BILAG: British Isles Lupus Assessment Group; C: complement; Ig: immunoglobulin; MMF: mycophenolate mofetil; PGA: Physician’s Global Assessment; SD: standard deviation; SE: standard error; SELENA-SLEDAI: Safety of Estrogens in Lupus Erythematosus National Assessment–Systemic Lupus Erythematosus Disease Activity Index; SLE: systemic lupus erythematosus; SLICC: Systemic Lupus International Collaborating Clinics.

Any of hematuria, proteinuria, pyuria, or urinary casts.

SELENA-SLEDAI and BILAG renal organ scores

Of patients with SELENA-SLEDAI renal involvement at baseline, numerically higher proportions treated with belimumab had SELENA-SLEDAI renal improvement, including hematuria and proteinuria, at week 52 (Figure 1(A)). Data are not shown for urinary casts (≤3/group) due to the small numbers of patients. Within the subgroup of 267 patients with SELENA-SLEDAI renal involvement, a greater percentage of the subset of patients with low C3/C4 levels and anti-dsDNA positivity at baseline (n = 182) had renal organ system and item improvements with belimumab 10 mg/kg vs. standard therapy alone (Figure 1(B)). This result with belimumab 10 mg/kg was more pronounced (12.8%) than in the overall population with SELENA-SLEDAI renal involvement at baseline (7.0%).

Figure 1

Renal improvement at week 52 in patients with renal involvement at baseline. Safety of Estrogens in Lupus Erythematosus National Assessment–Systemic Lupus Erythematosus Disease Activity Index renal organ system and item improvement in (A) pooled population and (B) subgroup with low complement levels and anti-double-stranded DNA positivity at baseline. (C) British Isles Lupus Assessment Group renal organ system improvement in patients with renal A or B score and active renal disease at baseline.

Of patients with a BILAG renal A or B score at baseline, there was no significant difference between groups in the proportions of patients with BILAG renal organ improvement at week 52 (Figure 1(C)).

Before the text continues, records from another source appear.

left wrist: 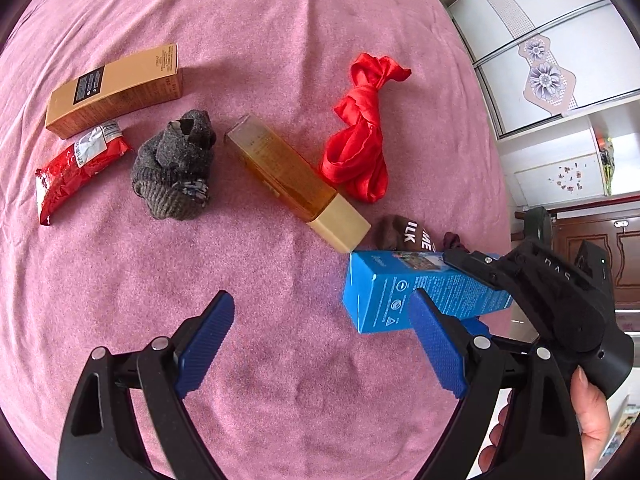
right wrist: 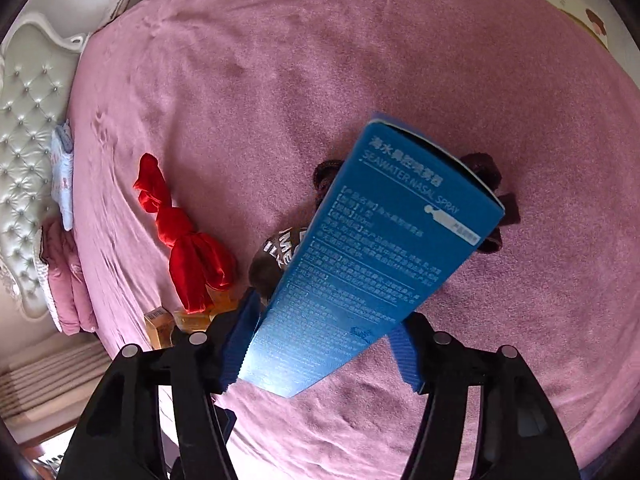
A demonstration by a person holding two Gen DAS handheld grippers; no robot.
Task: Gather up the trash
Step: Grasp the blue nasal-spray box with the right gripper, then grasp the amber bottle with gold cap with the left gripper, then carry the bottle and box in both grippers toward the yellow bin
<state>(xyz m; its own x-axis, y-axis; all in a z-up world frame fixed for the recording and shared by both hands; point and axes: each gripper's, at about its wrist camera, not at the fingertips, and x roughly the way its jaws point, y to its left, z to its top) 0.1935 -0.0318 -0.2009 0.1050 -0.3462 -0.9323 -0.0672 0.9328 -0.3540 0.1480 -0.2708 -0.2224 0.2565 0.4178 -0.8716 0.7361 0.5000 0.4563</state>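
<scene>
Here, blue box lengthwise between fingers.

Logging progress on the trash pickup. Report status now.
Right gripper shut on blue nasal spray box, lifted over pink bed cover. Left gripper open, empty. Brown box and red wrapper uncollected. Nothing in the way.

"SEAWATER NASAL SPRAY" on blue box, partial "ME", "LK" on brown sock
</scene>
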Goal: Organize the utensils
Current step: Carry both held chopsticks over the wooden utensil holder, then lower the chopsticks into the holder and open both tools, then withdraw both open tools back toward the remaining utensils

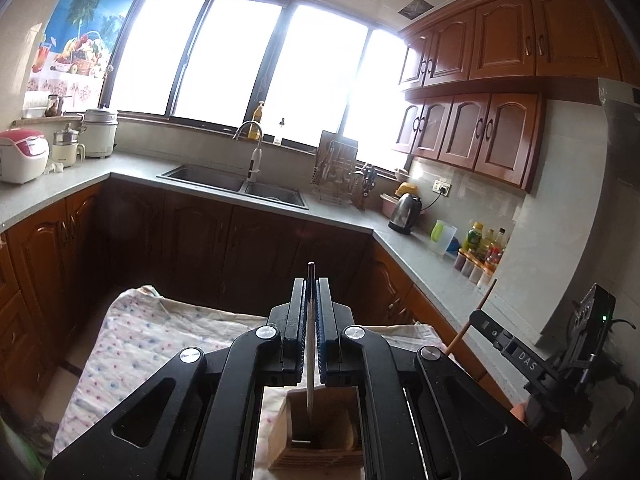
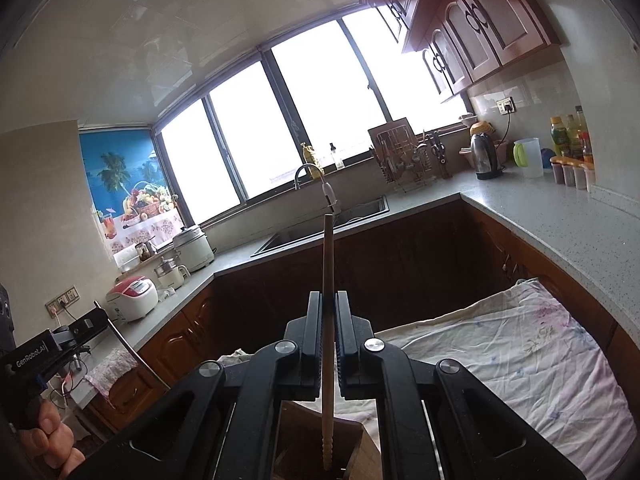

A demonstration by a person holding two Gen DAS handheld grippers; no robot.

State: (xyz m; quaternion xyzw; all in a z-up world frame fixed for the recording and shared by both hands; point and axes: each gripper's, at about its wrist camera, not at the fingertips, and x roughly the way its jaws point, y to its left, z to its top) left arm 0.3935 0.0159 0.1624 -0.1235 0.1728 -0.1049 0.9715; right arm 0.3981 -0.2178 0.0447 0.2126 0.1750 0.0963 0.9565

Renal remission and flares

In patients with baseline proteinuria ≥1 g/24-h equivalent (n = 220), renal remission rates were numerically higher and time to first renal remission was numerically shorter in the belimumab-treated groups (Figure 2(A)). In the overall pooled population, patients receiving belimumab vs. placebo had numerically lower renal flare rates (Figure 2(B)). Belimumab treatment resulted in fewer renal flares defined by increases in proteinuria: 2.1% and 1.1% of patients in the belimumab 1-mg/kg and 10-mg/kg treatment groups vs. 3.0% in the placebo group. Over 52 weeks, no renal flares defined by increases in hematuria were reported and similar numbers of flares defined by increases in serum creatinine were noted across treatment groups (0.4%–0.5%).

Figure 2

Renal remission and flare, and changes in proteinuria over 52 weeks in the pooled population. (A) Renal remission rates and median times to first renal remission in patients with baseline proteinuria ≥1 g/24 h. (B) Renal flare rates in the full pooled population. (C) Median percent reductions in proteinuria in patients with baseline proteinuria >0.2 g/24 h (n = 643). *p < 0.05; ⁺ p < 0.01; ^# p < 0.001.

Normalization of serology

In the pooled population, significantly higher proportions of patients receiving belimumab 1 and 10-mg/kg vs. placebo had normalization of abnormal baseline levels of anti-dsDNA, C3, and C4 at week 52 (Table 2).

Table 2

Normalization of serology, and proteinuria and creatinine changes, in pooled population over 52 weeks

	Placebo	Belimumab 1 mg/kg	Belimumab 10 mg/kg
Normalization of abnormal baseline serology, n/N (%)
Anti-dsDNA	19/280 (6.8)	47/314 (15.0)	50/313 (16.0)
p value		0.001	<0.001
C3	30/176 (17.0)	51/193 (26.4)	77/202 (38.1)
p value		0.03	<0.001
C4	40/218 (18.3)	86/246 (35.0)	115/259 (44.4)
p value		<0.001	<0.001
Proteinuria
Median % change from baseline in patients with proteinuria ≥0.5 g/24 h	n = 116	n = 110	n = 112
	−27.5	−48.3	−39.1
Grades 3/4 (>2.0 g/24 h), n/N (%)	20/418 (4.8)	15/444 (3.3)	15/444 (3.3)
2-grade shift to grades 3/4, n/N (%)	24/557 (4.3)	25/552 (4.5)	26/557 (4.7)
Creatinine
Median % change from baseline	n = 562	n = 559	n = 563
Median % change from baseline	0	−0.9	0
Grades 3/4 (>3 × ULN), n/N (%)	4/562 (0.7)	2/554 (0.4)	2/561 (0.4)
2-grade shift to grades 3/4, n/N (%)	7/562 (1.2)	3/554 (0.5)	2/561 (0.3)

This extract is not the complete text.